Dalam sebuah studi klasik oleh Donald McCabe dan rekan-rekan, penentu kontekstual yang paling penting dari siswa yang mencontek adalah persepsi apakah siswa lain juga mencontek.
Penelitian selanjutnya menunjukkan bahwa kecurangan kurang lazim ketika universitas dengan jelas mengomunikasikan kepada mahasiswa bahwa integritas akademik dihargai dan diberi prioritas tinggi di kampus dan ketika mahasiswa diberi peran penting dalam mengadili dan menegakkan kode kehormatan. Mahasiswa yang menikmati mata pelajaran dan menghormati dosen juga cenderung tidak curang.
Akhirnya, sejauh pembelajaran dan kredensial dapat dipisahkan (sehingga mencontek tidak lagi memberikan manfaat), siswa tidak akan memiliki insentif untuk mencontek karena tidak akan ada manfaatnya.
Dalam mengatasi fenomena kecurangan akademik, para ahli mengemukakan perlunya para dosen mempertimbangkan ulang apa yang paling dibutuhkan untuk mengajar di dunia modern yang saling terhubung dan bermandikan informasi.
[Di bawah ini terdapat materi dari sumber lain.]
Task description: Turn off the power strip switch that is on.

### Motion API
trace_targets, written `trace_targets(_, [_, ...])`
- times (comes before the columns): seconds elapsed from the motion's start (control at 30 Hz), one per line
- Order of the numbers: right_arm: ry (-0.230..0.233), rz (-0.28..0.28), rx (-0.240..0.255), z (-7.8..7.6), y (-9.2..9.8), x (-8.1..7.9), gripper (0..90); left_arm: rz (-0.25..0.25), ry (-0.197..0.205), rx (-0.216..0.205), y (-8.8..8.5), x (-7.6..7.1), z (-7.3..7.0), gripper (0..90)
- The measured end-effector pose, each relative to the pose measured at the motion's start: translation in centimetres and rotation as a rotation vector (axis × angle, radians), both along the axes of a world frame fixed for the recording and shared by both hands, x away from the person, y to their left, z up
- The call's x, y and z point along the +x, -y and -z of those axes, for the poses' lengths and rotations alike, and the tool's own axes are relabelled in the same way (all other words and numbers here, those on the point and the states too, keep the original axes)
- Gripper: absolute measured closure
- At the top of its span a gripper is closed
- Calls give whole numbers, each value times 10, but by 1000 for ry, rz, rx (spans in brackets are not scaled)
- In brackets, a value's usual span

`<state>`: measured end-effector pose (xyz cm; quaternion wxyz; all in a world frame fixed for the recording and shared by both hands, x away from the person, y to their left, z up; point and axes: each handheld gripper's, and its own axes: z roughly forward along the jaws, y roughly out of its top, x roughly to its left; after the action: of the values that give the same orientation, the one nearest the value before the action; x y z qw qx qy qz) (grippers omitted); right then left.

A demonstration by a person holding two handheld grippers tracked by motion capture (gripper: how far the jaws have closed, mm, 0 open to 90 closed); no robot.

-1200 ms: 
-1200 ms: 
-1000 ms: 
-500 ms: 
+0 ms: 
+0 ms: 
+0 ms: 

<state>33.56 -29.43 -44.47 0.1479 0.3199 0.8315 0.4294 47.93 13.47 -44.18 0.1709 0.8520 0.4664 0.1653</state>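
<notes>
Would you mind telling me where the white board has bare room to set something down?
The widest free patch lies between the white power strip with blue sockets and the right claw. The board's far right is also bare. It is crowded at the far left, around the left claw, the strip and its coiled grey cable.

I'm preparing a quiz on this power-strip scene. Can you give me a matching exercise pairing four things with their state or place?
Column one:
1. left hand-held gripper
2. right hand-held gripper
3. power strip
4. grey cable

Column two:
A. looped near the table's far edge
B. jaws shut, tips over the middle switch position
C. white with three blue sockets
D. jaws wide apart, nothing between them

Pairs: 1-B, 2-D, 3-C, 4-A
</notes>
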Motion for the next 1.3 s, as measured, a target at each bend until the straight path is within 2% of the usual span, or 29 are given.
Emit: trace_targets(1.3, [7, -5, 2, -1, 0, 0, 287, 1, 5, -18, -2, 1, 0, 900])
Dosen juga perlu mempertimbangkan bagaimana penilaian kepada mahasiswa dapat mengukur keterampilan tersebut dengan sebaik-baiknya.
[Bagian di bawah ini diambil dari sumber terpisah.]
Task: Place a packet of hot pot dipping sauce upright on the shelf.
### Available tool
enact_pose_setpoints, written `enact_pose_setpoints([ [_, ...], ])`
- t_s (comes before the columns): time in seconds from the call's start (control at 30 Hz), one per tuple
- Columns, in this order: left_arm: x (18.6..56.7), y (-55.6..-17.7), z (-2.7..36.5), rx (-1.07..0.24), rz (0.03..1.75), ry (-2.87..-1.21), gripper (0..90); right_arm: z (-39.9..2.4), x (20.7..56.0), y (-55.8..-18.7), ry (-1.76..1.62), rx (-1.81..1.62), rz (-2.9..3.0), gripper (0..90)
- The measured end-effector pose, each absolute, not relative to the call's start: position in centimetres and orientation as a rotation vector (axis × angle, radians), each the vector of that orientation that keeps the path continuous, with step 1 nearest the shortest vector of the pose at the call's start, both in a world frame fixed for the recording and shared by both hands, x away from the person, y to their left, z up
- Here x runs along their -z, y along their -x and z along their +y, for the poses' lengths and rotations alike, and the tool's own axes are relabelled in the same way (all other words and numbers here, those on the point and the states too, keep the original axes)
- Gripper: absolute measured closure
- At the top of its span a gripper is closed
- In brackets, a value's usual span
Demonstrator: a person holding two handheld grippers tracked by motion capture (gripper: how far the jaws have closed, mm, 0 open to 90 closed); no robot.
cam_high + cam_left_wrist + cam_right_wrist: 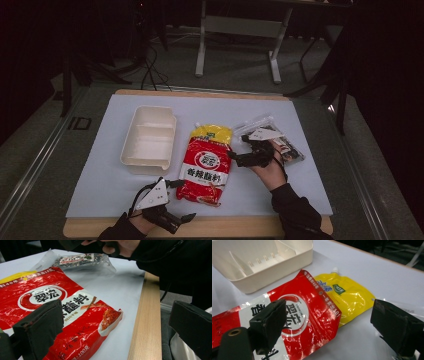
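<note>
At table centre, red sachet (pixel 205 167) lies flat over yellow pouch (pixel 214 133), tray (pixel 148 140) at 9 o'clock; likely light, limp, slippery film—pinch an edge seam; left gripper (pixel 186 218) and right gripper (pixel 239 149) both gape, unladen.

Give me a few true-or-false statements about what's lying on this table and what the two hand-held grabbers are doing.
1. The red packet partly covers a yellow pouch. True.
2. The white tray holds packets. False: its compartments hold nothing.
3. The right gripper is clamped on the red packet. False: its jaws stand open, holding nothing.
4. The left gripper is open near the table's front edge. True.
5. A clear bag lies right of the yellow pouch. True.
</note>
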State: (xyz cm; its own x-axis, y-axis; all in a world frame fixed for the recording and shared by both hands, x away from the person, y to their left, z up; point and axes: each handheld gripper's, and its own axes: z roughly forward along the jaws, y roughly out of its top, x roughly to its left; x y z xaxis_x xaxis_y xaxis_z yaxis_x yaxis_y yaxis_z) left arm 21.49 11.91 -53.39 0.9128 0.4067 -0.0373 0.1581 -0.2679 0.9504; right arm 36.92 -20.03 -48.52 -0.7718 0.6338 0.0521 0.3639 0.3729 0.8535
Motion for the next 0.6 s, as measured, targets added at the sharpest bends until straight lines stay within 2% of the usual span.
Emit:
enact_pose_setpoints([
  [0.2,53.4,-21.5,11.9,-0.249,0.417,-1.847,0.7,-19.6,49.6,-38.2,-0.926,-1.331,2.385,15.4],
  [0.43,53.5,-21.5,11.9,-0.244,0.418,-1.849,0.7,-19.2,51.2,-39.2,-0.973,-1.292,2.426,23.0],
  [0.6,53.5,-21.5,11.9,-0.242,0.416,-1.852,0.7,-18.8,52.2,-39.8,-0.997,-1.254,2.464,23.2],
])
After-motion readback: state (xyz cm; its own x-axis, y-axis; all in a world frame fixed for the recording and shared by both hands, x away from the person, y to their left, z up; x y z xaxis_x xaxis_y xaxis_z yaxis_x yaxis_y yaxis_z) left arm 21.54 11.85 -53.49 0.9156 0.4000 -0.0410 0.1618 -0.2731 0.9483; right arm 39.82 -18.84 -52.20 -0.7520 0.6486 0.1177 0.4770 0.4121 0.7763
Baca juga : Setelah Berdansa Bersama Robot
Direktur Sistem Kehormatan dan Integritas Kansas State University Camilla Roberts mengatakan, pengurangan ujian yang ”berisiko tinggi” dan lebih banyak memberikan kuis serta tugas reguler kepada mahasiswa dapat menekan kecurangan.
Sarah Eaton, profesor pendidikan di Calgary dan penyelenggara program di International Center for Academic Integrity, mengatakan, pelanggaran akademik bukanlah masalah mikro, bahkan bukan masalah makro. ”Ini adalah masalah besar dan beriak di seluruh dunia sekarang,” kata Sarah.
Sarah berbagi metode penilaian lisan di Zoom. ”Saya dapat mengetahui dalam 5 hingga 10 menit apa yang mereka (mahasiswa) ketahui dan apa yang tidak mereka ketahui. Saya tidak perlu memberi mereka ujian pilihan ganda, di mana mereka akan pergi ke Google, dan mungkin tidak mempelajari materinya,” ujarnya.